To further explain and support these claims, the next section zooms in on one period in history where the process of increased abstraction in human sovereignty becomes very clear, namely the invention of the doctrine of “the King’s two bodies” in the Tudor era. It then zooms out again to look at the process of sovereign abstraction more generally. Once this process of abstraction has been set out, the last section will return to the EU, and ask how an evolutionary concept of sovereignty should affect our thinking on European integration and EU law.
IV. Abstracting the alpha: how the king got two bodies
Modern human societies are much larger and more complex than chimpanzee groups. Consequently, they require more stability and permanence to function. For example, institutions such as property or democratic government cannot depend on the lifespan of the current alpha alone. Our complex societies, therefore, require a formal hierarchy which increasingly abstracts from real individuals and attaches formal hierarchy to more abstract and potentially permanent entities.
In line with this narrative, this section makes three points. First, humans have created increasingly abstract sovereigns to support large and complex societies. Second, abstraction should not be mistaken for redundancy, as the fundamental evolutionary need underlying sovereignty remains. Third, abstracting the sovereign creates conceptual space, which the EU can use to respect national sovereignty, and the emotional need behind it, without endangering effective integration.

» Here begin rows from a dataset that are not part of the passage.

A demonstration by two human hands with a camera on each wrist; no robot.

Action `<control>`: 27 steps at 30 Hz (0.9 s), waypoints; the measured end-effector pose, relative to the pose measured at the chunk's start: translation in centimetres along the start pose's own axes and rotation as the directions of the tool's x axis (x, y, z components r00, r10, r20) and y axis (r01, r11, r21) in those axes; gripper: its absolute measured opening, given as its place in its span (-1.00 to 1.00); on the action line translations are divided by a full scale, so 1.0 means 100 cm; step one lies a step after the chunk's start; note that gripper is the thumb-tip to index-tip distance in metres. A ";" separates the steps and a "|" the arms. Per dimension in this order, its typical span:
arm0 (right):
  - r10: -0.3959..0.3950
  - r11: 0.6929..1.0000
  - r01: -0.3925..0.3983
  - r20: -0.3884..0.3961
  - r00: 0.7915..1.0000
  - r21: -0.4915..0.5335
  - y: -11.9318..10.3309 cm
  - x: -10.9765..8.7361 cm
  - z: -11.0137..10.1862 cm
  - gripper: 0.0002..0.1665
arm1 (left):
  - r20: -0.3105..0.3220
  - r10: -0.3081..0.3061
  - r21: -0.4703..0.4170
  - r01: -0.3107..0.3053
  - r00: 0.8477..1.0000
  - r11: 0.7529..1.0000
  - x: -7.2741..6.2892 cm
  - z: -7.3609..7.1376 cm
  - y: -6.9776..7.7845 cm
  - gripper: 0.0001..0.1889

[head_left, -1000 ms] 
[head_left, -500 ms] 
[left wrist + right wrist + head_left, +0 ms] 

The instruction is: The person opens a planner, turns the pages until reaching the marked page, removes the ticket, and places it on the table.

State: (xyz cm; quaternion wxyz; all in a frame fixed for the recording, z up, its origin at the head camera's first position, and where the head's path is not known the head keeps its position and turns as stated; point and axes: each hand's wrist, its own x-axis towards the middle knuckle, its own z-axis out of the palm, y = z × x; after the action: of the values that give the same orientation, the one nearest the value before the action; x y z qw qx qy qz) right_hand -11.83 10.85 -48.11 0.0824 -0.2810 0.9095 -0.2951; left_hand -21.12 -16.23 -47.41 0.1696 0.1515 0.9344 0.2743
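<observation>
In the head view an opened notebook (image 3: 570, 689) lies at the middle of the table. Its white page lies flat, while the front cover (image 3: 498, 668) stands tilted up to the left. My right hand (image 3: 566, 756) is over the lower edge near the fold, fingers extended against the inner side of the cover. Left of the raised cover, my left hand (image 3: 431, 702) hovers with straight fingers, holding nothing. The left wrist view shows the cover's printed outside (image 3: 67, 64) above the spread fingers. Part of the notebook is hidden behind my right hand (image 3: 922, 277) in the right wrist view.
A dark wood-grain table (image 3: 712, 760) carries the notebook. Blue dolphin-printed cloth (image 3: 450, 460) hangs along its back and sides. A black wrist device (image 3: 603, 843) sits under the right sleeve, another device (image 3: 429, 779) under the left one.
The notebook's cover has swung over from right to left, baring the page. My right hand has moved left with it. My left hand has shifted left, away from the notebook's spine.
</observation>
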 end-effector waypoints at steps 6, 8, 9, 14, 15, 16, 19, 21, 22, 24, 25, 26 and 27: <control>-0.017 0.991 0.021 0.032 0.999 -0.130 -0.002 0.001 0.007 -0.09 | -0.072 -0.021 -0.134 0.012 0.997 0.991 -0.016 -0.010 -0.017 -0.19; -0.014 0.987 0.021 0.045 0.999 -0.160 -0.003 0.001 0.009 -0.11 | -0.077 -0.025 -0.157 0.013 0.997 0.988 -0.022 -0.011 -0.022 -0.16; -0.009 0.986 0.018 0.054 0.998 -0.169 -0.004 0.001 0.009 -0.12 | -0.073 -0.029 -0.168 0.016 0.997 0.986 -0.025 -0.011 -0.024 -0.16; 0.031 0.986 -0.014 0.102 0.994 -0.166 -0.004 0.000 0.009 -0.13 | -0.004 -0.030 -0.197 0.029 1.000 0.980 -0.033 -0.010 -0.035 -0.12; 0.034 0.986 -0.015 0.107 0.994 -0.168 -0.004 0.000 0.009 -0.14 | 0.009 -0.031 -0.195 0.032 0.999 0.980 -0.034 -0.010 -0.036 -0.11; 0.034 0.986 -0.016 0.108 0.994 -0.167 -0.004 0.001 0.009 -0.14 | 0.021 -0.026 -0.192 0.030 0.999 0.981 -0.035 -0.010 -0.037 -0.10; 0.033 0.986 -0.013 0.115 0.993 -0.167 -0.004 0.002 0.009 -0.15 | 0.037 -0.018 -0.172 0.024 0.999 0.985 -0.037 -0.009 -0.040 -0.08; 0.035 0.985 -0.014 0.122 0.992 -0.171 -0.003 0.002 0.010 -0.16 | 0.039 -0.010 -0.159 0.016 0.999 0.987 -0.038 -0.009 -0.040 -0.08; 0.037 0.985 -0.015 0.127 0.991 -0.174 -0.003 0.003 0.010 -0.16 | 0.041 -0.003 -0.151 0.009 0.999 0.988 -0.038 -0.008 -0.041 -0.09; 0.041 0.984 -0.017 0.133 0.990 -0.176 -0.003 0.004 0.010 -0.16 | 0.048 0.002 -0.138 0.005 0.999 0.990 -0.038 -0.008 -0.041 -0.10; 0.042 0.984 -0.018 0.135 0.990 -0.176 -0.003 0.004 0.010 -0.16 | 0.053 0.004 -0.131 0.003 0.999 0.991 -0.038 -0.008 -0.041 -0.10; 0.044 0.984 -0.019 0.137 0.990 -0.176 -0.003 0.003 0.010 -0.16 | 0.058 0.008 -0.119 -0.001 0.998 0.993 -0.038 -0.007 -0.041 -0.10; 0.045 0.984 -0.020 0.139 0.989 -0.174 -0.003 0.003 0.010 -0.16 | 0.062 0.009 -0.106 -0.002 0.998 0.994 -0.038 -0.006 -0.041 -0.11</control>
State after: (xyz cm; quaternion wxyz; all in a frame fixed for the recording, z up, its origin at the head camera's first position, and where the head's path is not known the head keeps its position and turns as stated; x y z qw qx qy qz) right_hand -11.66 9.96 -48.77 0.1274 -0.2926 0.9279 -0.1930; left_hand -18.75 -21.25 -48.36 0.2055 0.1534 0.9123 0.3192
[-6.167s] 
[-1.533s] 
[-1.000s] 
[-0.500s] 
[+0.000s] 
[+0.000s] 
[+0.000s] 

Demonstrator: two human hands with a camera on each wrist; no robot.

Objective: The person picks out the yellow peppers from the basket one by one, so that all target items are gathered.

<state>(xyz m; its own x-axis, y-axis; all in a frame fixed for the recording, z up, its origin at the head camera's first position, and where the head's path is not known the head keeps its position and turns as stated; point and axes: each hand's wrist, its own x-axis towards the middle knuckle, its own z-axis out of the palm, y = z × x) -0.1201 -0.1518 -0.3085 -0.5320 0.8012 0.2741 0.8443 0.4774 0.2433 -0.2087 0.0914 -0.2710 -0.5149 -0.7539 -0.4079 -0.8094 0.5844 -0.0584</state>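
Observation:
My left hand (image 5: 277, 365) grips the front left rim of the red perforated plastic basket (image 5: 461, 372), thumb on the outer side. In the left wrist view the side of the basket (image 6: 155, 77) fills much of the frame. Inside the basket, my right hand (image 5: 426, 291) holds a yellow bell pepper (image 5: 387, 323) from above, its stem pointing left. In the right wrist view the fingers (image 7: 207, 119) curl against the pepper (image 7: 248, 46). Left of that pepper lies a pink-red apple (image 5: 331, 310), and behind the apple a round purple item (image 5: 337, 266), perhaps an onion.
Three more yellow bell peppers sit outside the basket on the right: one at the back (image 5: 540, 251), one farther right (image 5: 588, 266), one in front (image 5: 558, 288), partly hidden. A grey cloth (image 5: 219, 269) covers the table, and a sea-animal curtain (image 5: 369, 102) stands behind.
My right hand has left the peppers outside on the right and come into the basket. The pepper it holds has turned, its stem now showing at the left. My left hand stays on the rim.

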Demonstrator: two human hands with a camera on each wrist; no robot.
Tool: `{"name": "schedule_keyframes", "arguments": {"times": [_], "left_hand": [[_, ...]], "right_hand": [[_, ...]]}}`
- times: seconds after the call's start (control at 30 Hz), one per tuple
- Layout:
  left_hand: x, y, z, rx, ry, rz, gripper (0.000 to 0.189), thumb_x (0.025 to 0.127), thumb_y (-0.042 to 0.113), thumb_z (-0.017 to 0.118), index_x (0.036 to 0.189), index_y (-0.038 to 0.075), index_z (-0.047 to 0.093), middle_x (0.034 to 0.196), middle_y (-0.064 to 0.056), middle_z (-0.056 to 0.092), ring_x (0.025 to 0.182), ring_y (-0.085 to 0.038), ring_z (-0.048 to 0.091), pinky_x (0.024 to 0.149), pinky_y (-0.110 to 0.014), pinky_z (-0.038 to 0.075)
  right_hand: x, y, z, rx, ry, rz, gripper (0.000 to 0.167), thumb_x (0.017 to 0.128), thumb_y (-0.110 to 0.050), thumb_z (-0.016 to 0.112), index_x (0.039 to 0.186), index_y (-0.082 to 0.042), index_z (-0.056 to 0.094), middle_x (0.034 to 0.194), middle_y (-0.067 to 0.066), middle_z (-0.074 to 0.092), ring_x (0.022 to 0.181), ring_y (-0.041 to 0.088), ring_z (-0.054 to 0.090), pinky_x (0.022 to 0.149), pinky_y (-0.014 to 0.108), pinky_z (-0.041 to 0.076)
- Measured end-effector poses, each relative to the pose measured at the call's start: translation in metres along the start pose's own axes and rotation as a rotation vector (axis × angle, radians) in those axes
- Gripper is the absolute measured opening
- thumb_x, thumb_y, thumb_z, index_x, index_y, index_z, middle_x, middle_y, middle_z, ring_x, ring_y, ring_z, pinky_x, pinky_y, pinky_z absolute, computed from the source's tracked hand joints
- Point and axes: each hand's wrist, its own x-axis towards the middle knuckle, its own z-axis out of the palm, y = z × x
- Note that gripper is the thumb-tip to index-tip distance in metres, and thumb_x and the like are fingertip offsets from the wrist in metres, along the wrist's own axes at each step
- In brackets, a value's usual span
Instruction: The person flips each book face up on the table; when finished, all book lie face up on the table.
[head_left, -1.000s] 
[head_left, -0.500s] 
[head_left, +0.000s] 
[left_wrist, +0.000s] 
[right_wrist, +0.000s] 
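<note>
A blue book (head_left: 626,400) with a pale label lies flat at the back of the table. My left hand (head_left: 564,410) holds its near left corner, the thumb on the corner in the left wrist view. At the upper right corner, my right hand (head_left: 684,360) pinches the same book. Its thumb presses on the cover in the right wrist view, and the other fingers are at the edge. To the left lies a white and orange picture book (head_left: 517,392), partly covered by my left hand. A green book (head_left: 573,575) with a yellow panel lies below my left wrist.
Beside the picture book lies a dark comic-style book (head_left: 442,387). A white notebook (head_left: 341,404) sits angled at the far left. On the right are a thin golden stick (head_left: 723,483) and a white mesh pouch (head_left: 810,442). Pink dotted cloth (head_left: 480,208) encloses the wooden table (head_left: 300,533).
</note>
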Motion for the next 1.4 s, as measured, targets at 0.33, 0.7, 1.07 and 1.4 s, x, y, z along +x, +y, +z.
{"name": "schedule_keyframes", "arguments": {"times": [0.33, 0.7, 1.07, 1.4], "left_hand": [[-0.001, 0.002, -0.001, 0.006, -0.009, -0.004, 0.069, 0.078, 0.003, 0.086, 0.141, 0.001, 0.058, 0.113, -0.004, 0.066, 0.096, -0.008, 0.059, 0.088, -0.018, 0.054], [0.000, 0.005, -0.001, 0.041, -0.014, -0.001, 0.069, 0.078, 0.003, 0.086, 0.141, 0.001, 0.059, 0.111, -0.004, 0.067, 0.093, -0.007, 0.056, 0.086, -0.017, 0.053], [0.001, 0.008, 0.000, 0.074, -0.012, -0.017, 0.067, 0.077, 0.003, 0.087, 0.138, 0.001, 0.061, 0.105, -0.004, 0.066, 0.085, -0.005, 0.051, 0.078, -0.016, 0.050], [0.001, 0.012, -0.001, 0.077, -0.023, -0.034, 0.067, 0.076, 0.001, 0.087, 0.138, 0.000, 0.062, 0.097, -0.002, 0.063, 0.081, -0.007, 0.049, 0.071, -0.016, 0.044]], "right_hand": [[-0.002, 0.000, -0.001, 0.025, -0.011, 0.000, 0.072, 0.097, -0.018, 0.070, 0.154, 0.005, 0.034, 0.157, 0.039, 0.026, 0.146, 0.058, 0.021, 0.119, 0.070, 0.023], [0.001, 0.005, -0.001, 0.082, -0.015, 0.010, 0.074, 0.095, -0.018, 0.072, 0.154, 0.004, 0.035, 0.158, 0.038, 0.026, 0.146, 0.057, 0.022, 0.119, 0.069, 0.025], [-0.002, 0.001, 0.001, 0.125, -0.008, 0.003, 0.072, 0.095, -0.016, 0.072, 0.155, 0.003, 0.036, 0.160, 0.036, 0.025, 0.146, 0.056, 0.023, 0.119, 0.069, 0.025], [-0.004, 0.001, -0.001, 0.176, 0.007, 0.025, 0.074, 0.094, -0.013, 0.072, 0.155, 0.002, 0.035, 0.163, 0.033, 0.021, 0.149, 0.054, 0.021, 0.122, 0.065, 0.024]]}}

To support these points, this section first focusses on one particularly illuminating example of sovereign abstraction, being the Tudor doctrine of “the King’s Two Bodies” (section IV.1). Subsequently, it is argued that this Tudor doctrine can be understood as part of a general trend whereby ever more abstract, absolute and absent sovereigns were created to fill the need for a long-term, stable hierarchy in complex societies (section IV.2). Lastly, it is argued that the EU should not misinterpret the impressive human capacity for trusting abstract and absent sovereigns as the demise of formal hierarchy or sovereignty. Instead, it should use this capacity to help create a new sovereign abstraction that can fulfil our human need for a stable formal hierarchy in our globalising reality (section IV.3).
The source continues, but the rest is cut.